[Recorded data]
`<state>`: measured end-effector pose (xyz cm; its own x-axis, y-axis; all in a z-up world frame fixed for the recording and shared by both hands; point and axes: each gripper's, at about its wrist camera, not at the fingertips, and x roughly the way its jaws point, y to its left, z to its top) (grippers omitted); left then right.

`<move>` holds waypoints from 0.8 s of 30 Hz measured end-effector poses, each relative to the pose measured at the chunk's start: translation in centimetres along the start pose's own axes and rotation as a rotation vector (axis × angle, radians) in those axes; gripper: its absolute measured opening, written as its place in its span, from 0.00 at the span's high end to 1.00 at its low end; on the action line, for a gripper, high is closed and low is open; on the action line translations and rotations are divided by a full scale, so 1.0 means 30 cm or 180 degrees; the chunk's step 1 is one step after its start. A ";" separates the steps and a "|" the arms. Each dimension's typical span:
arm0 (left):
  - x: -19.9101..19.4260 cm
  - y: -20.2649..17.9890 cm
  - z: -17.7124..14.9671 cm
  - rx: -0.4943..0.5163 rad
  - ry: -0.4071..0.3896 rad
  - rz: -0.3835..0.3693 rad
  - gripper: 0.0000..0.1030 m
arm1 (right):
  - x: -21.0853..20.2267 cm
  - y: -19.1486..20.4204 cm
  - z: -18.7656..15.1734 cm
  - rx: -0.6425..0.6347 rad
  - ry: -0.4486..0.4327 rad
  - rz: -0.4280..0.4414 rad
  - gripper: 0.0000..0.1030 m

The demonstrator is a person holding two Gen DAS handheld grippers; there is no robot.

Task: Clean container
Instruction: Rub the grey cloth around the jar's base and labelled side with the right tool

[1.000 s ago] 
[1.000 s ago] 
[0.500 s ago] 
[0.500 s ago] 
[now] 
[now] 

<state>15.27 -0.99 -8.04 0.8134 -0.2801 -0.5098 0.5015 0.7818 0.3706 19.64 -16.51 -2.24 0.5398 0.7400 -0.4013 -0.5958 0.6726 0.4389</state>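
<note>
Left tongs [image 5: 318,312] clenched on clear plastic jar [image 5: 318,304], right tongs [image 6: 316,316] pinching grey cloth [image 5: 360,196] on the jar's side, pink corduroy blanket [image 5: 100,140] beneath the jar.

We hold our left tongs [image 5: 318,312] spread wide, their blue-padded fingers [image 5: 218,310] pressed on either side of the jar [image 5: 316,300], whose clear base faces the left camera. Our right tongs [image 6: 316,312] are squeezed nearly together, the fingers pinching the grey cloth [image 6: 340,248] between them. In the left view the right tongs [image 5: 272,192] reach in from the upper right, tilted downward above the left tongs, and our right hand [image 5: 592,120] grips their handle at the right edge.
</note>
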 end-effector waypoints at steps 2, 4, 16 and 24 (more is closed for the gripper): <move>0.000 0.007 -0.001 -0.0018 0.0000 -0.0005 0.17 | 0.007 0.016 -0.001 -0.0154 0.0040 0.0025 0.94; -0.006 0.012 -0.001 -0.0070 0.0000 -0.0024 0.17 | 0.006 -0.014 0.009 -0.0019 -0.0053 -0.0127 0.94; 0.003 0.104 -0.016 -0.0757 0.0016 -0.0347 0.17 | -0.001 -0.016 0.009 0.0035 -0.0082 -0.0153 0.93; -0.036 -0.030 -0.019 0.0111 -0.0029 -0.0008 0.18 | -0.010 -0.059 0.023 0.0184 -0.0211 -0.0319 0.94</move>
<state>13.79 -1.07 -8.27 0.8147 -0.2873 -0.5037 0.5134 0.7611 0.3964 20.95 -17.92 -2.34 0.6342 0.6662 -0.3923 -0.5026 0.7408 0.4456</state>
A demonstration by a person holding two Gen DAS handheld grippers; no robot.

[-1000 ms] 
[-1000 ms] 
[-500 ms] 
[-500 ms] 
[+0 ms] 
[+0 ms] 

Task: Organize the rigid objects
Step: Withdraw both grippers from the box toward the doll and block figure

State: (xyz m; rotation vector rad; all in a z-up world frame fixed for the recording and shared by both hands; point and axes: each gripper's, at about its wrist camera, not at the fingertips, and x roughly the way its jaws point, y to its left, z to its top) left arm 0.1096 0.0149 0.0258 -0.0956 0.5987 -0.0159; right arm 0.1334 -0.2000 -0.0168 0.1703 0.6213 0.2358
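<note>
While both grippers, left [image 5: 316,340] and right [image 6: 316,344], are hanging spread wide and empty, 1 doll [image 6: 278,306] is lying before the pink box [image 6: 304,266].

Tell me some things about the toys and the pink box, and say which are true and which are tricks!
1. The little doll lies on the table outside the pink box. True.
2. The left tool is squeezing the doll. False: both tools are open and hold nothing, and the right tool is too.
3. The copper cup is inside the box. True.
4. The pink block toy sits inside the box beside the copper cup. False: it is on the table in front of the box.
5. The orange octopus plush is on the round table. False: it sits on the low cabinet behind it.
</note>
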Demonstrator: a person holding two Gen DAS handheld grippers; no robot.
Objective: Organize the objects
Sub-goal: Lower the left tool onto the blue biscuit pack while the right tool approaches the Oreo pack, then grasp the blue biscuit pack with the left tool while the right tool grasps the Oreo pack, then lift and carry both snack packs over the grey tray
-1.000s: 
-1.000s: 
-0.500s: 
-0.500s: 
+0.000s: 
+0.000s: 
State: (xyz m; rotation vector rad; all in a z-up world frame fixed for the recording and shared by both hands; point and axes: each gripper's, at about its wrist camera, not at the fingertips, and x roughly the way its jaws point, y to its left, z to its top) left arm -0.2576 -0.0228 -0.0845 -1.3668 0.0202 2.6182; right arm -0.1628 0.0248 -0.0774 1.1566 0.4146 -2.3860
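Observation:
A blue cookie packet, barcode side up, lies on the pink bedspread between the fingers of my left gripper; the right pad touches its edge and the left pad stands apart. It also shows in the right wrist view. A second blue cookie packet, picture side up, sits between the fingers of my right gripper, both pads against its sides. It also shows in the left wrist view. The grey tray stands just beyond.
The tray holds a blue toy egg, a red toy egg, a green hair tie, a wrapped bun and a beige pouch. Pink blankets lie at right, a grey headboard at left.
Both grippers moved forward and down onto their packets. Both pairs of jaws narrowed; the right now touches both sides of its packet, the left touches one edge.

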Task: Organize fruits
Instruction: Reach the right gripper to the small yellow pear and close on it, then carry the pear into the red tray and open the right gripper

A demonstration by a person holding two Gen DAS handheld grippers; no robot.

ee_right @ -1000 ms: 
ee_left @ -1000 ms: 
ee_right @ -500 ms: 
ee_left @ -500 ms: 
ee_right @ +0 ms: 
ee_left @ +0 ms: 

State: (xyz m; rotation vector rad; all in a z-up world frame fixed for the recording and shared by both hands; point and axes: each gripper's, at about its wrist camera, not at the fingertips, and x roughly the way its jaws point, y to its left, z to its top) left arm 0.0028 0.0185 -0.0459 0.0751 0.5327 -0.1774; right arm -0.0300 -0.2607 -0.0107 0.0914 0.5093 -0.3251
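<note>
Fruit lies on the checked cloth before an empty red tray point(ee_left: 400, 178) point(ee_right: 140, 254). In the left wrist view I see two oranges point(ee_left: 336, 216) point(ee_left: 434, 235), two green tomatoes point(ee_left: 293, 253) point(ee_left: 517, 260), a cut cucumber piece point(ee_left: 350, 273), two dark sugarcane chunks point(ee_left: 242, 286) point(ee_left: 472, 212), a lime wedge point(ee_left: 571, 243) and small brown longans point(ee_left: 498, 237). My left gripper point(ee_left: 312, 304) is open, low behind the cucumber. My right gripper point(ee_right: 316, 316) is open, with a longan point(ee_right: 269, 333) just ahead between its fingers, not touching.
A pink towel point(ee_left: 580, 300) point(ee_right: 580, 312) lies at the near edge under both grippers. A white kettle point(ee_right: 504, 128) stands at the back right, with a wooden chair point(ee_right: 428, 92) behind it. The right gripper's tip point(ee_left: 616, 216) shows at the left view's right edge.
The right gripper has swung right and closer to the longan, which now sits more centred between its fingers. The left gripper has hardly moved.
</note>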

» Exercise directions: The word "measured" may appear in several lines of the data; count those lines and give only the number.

» Solution to the problem: 2